**Activity:**
Copy out each line from the start of the material below until the line with "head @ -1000", that line included.

**Records to process:**
⟨
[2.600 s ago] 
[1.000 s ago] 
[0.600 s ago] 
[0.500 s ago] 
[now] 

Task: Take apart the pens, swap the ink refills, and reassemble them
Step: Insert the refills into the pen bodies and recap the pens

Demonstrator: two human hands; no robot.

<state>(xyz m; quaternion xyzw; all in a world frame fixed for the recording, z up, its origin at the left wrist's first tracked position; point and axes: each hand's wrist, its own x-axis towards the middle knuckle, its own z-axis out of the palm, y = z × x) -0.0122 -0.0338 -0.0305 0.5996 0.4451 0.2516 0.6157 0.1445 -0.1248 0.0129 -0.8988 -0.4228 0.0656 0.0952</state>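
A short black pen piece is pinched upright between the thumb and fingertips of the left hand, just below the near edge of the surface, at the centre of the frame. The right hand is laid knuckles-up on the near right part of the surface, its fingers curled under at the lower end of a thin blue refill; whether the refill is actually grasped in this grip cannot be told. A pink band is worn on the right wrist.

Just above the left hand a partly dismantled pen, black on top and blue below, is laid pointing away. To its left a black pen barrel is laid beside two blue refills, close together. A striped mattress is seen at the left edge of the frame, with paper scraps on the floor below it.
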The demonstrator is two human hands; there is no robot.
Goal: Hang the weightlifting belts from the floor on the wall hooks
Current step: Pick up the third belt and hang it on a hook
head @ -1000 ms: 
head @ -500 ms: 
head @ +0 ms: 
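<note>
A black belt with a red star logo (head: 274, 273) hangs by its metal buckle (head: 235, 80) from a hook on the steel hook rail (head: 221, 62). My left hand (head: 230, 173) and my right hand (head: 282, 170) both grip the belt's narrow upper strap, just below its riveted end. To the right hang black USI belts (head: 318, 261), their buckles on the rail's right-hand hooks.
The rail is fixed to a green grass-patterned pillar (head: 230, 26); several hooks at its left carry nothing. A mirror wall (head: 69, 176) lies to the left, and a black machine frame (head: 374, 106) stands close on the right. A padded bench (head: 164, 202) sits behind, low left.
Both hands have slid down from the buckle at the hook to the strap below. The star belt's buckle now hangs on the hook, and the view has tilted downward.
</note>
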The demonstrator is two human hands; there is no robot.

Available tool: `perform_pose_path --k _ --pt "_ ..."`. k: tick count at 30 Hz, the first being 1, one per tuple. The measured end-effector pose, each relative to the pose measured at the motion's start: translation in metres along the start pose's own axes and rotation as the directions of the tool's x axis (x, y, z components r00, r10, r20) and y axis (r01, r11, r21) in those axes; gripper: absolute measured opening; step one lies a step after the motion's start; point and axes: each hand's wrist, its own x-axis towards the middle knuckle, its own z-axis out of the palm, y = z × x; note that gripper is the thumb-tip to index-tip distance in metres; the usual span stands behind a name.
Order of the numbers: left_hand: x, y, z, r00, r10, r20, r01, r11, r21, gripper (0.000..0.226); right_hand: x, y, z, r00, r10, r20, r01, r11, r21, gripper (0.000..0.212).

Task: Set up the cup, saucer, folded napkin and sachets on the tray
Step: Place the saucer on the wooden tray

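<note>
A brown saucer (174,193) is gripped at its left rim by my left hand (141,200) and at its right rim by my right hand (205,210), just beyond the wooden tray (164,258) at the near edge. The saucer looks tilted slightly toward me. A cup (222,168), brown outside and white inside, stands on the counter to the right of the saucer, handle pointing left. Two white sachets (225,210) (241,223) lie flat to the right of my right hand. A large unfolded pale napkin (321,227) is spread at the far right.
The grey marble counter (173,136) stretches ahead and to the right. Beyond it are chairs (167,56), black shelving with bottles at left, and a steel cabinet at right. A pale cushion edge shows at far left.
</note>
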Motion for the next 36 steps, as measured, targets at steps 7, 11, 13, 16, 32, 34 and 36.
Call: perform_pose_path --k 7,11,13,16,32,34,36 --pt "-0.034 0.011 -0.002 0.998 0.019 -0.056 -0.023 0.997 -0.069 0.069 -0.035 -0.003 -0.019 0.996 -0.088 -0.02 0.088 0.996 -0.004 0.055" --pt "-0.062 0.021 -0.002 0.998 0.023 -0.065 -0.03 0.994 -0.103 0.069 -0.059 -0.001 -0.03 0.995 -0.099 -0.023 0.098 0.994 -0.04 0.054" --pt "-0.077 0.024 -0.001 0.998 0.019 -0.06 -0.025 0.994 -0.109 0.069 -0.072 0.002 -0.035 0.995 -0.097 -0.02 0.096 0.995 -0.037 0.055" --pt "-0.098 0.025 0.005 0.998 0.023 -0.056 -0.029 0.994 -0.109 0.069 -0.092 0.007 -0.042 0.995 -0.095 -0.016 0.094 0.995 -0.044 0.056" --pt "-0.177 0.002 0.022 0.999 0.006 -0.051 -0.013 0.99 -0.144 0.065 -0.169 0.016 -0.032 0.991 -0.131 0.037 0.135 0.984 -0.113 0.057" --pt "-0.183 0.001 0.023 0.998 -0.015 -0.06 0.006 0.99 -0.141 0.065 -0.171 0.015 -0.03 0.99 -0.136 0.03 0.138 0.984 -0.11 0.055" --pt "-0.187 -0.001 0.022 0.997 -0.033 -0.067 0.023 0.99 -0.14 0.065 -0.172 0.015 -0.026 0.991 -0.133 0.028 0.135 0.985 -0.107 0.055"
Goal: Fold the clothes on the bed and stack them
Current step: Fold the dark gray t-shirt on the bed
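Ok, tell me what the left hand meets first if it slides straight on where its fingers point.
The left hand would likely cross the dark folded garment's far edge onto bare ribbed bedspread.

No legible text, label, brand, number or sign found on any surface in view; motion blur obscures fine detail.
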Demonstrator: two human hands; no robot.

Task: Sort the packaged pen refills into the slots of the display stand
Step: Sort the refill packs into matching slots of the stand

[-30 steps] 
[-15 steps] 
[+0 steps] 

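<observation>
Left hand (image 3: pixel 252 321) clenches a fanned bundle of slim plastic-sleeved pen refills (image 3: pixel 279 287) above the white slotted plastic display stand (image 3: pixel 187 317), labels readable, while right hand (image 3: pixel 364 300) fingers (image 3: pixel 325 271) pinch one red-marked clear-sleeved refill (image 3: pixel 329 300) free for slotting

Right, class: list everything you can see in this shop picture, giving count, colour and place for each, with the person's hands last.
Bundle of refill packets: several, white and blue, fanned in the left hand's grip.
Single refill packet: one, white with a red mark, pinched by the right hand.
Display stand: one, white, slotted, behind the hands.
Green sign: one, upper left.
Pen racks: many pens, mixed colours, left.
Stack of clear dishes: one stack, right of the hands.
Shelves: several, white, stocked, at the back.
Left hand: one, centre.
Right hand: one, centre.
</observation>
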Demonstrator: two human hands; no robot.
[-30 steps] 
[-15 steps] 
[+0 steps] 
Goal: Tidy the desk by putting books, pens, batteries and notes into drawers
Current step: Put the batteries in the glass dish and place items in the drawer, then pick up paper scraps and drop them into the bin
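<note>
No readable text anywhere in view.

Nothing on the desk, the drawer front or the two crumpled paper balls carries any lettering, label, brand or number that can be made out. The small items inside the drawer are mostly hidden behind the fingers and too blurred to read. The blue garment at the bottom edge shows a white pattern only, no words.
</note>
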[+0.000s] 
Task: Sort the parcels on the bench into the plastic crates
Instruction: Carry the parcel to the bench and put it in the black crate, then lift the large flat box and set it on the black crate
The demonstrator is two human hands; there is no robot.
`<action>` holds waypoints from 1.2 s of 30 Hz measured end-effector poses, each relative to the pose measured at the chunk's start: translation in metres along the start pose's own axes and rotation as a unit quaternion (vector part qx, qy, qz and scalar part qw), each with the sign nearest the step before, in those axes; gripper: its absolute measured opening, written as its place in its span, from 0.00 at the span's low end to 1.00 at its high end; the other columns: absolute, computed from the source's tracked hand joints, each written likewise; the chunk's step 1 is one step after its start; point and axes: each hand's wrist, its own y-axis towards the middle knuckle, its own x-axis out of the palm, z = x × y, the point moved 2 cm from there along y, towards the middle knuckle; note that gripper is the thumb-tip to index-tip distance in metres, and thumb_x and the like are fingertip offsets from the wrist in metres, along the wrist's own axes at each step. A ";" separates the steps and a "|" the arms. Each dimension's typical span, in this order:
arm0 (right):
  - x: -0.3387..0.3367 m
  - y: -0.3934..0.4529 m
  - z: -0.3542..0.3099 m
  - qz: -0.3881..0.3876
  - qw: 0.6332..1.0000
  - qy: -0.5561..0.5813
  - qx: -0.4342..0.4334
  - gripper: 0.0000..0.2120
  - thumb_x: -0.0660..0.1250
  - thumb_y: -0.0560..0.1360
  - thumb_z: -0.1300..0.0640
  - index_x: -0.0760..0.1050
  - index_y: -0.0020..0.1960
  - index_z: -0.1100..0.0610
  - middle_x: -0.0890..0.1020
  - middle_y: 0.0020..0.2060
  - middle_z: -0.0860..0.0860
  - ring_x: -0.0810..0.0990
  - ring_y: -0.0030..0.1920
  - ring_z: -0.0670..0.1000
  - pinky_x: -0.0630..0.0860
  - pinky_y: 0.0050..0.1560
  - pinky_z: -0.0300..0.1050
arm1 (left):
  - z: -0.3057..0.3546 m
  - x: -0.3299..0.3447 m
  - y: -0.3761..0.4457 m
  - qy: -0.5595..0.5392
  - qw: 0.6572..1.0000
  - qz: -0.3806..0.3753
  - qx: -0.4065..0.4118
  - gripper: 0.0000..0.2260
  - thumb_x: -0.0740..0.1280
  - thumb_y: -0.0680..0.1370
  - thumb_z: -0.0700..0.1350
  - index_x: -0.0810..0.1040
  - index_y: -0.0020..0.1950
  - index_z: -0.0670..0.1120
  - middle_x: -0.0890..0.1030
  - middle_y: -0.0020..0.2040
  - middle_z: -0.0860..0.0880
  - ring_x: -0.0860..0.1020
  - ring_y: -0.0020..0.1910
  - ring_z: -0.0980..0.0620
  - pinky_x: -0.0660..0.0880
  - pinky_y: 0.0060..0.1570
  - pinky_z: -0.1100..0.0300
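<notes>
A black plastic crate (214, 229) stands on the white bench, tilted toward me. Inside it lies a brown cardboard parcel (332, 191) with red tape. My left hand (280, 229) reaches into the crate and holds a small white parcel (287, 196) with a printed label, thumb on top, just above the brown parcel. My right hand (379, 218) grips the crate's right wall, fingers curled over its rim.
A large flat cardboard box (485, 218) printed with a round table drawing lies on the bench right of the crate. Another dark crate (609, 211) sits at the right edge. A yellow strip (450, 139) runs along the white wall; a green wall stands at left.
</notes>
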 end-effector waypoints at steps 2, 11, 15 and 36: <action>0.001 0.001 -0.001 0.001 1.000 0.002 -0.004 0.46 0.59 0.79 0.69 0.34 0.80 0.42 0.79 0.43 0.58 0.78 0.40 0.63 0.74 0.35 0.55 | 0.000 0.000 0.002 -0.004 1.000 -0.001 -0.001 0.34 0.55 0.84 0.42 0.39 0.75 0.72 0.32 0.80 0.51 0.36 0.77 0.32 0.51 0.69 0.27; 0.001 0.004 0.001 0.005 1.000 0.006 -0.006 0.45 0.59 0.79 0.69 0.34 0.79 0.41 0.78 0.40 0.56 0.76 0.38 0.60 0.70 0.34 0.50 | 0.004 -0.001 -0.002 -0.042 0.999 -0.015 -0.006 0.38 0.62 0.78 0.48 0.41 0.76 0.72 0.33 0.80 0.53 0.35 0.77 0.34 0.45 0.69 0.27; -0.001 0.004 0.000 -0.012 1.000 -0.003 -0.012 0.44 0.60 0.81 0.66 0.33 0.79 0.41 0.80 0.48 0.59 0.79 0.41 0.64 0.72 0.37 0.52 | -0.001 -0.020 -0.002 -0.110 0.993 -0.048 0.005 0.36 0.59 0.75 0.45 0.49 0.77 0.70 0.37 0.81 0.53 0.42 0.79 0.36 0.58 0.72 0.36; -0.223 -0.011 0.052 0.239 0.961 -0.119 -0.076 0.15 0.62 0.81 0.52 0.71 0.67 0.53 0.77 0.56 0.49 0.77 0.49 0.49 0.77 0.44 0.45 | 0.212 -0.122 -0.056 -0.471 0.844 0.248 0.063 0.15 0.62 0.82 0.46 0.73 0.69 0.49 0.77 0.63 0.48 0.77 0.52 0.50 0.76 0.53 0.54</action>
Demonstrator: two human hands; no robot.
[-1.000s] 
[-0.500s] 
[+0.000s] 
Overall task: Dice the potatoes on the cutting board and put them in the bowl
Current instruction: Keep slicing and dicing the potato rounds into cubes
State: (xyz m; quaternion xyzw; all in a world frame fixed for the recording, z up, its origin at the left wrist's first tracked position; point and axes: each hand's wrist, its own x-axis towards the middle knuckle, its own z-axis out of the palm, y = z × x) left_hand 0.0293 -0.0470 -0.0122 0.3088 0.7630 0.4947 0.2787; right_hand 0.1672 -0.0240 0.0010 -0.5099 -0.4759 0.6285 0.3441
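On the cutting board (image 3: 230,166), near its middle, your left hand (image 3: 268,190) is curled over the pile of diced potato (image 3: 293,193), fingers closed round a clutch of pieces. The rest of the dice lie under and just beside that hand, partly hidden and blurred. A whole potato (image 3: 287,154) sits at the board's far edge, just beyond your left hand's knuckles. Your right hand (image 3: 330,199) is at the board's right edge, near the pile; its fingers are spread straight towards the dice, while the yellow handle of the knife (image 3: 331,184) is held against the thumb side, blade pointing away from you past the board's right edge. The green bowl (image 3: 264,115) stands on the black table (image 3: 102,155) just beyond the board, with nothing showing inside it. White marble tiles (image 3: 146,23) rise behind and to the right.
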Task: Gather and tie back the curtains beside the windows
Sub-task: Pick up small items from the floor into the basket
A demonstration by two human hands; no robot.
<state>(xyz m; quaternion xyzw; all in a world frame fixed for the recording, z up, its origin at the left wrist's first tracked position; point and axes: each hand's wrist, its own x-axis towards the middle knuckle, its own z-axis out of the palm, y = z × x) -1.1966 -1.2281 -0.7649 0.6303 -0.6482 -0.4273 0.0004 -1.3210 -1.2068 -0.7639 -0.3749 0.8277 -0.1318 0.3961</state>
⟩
**Result of this task:**
[2.600 s ago] 
[1.000 s ago] 
[0.600 s ago] 
[0.500 s ago] 
[now] 

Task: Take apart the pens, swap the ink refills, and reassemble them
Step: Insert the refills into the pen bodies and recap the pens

Demonstrator: two human hands; no robot.

<state>(xyz m; quaternion xyzw; all in a world frame fixed for the recording, z up, its origin at the left wrist's first tracked position; point and axes: each hand's wrist, its own x-axis towards the middle knuckle, its own z-axis out of the palm, y = z × x) -0.0122 -0.0338 -0.0305 0.5996 0.4451 0.2516 0.6157 0.1445 -0.1248 0.0129 -0.8988 -0.4228 0.0656 0.0952</state>
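A short black pen piece is pinched upright between the thumb and fingertips of the left hand, just below the near edge of the surface, at the centre of the frame. The right hand is laid knuckles-up on the near right part of the surface, its fingers curled under at the lower end of a thin blue refill; whether the refill is actually grasped in this grip cannot be told. A pink band is worn on the right wrist.

Just above the left hand a partly dismantled pen, black on top and blue below, is laid pointing away. To its left a black pen barrel is laid beside two blue refills, close together. A striped mattress is seen at the left edge of the frame, with paper scraps on the floor below it.
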The demonstrator is two human hands; there is no robot.
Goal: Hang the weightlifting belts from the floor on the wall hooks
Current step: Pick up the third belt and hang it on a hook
head @ -1000 ms: 

This completes the output for the exercise.